* **WHAT YOU ARE ASKED TO DO**
Type out the data below in its entirety, exactly as given.

* **DATA**
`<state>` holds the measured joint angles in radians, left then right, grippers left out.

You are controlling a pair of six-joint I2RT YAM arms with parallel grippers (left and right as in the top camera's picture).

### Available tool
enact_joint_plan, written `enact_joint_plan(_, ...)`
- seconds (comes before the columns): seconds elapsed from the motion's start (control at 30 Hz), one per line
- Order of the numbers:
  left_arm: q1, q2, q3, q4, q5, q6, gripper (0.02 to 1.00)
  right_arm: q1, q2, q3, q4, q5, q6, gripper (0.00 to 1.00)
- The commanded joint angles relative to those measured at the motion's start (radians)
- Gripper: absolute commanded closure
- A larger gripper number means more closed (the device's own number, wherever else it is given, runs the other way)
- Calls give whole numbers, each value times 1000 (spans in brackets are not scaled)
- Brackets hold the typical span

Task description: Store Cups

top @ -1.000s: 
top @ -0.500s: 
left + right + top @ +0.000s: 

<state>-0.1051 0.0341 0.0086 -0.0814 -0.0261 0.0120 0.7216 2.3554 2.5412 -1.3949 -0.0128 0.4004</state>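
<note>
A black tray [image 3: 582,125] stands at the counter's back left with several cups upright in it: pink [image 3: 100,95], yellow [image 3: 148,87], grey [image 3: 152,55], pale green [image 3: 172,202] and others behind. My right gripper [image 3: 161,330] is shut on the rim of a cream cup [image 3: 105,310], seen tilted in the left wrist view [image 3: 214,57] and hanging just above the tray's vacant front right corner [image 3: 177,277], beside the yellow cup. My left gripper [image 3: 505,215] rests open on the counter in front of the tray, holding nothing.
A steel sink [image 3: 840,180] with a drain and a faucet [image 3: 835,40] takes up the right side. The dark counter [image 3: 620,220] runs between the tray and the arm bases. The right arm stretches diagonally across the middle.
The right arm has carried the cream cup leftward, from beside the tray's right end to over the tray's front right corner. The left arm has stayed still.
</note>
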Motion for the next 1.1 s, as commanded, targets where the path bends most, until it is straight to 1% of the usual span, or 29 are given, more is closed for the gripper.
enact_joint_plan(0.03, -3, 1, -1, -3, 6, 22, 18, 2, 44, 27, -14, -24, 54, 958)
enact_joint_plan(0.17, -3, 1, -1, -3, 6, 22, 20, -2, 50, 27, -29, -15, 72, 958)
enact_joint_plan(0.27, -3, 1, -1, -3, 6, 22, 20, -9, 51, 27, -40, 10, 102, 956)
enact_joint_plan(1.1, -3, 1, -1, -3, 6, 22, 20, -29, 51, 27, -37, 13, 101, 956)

* **YOUR SOLUTION**
`<state>` holds the measured joint angles in radians, left then right, grippers left out.

You are controlling a pair of six-joint I2RT YAM arms with parallel grippers (left and right as in the top camera's picture).

### Available tool
enact_joint_plan, written `enact_joint_plan(_, ...)`
- seconds (comes before the columns): seconds elapsed from the motion's start (control at 30 Hz), one per line
- Order of the numbers:
  left_arm: q1, q2, q3, q4, q5, q6, gripper (0.02 to 1.00)
  right_arm: q1, q2, q3, q4, q5, q6, gripper (0.00 to 1.00)
- The commanded joint angles relative to those measured at the motion's start (radians)
- Gripper: absolute commanded closure
- A larger gripper number means more closed (the device's own number, wherever else it is given, runs the other way)
- Calls give whole numbers, each value times 1000 (spans in brackets are not scaled)
- Brackets hold the typical span

Task description: Store Cups

top @ -1.000s: 
top @ -0.500s: 
left + right + top @ +0.000s: 

<state>-0.1051 0.0341 0.0086 -0.0814 -0.0261 0.0120 0.7216 2.3554 2.5412 -1.3949 -0.0128 0.4004</state>
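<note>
A black tray [image 3: 582,125] stands at the counter's back left with several cups upright in it: pink [image 3: 100,95], yellow [image 3: 148,87], grey [image 3: 152,55], pale green [image 3: 172,202] and others behind. My right gripper [image 3: 161,330] is shut on the rim of a cream cup [image 3: 105,310], seen tilted in the left wrist view [image 3: 214,57] and hanging just above the tray's vacant front right corner [image 3: 177,277], beside the yellow cup. My left gripper [image 3: 505,215] rests open on the counter in front of the tray, holding nothing.
A steel sink [image 3: 840,180] with a drain and a faucet [image 3: 835,40] takes up the right side. The dark counter [image 3: 620,220] runs between the tray and the arm bases. The right arm stretches diagonally across the middle.
The right arm has carried the cream cup leftward, from beside the tray's right end to over the tray's front right corner. The left arm has stayed still.
</note>
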Motion for the next 1.1 s, as commanded, targets where the path bends most, until it is straight to 1% of the usual span, or 29 are given, more is closed for the gripper.
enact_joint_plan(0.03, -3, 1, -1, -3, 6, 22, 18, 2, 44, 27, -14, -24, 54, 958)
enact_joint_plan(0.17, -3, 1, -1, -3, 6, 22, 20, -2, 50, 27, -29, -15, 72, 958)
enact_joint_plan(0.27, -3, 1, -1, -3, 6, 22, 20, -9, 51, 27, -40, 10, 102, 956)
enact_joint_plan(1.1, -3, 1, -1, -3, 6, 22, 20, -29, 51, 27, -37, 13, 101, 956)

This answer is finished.